**Task details:**
Quote every line from the top of the listing down to and including the line that contains "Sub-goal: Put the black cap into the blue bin".

**Material provided:**
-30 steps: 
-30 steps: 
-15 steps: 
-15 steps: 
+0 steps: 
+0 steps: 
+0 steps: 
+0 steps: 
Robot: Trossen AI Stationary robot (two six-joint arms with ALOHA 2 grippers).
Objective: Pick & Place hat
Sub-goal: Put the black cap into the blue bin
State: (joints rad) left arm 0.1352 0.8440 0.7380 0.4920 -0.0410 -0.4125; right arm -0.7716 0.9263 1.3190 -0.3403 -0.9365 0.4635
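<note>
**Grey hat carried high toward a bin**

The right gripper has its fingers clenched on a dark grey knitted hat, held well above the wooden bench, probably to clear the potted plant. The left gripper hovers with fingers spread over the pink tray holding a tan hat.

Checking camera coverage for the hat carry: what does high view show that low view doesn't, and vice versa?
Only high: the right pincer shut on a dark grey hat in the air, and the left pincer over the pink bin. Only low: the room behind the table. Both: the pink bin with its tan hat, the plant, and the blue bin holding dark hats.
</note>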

**Completed task:**
-30 steps: 
-30 steps: 
-15 steps: 
-15 steps: 
+0 steps: 
+0 steps: 
+0 steps: 
+0 steps: 
Robot: Trossen AI Stationary robot (two six-joint arms with ALOHA 2 grippers).
Objective: Pick & Place hat
Sub-goal: Put the black cap into the blue bin

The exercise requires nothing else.